= Beginning of Section =

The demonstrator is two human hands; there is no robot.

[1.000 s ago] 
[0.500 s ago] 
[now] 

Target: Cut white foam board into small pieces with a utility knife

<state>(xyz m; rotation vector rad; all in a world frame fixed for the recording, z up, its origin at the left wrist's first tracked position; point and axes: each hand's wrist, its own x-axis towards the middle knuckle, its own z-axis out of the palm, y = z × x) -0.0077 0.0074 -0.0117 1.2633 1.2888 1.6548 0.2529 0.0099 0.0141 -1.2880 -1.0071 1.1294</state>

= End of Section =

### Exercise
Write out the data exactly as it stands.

### Your solution
The demonstrator is two human hands; there is no robot.

[1.000 s ago] 
[0.500 s ago] 
[now] 

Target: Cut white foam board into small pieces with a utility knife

<state>(xyz m; rotation vector rad; all in a world frame fixed for the recording, z up, its origin at the left wrist's first tracked position; point and axes: each hand's wrist, its own x-axis towards the middle knuckle, its own z-axis out of the palm, y = z × x) -0.0077 0.0074 -0.0117 1.2633 1.2888 1.6548 0.2529 0.0099 0.0141 -1.2880 -1.0071 1.1294</state>

The required output has been given in full.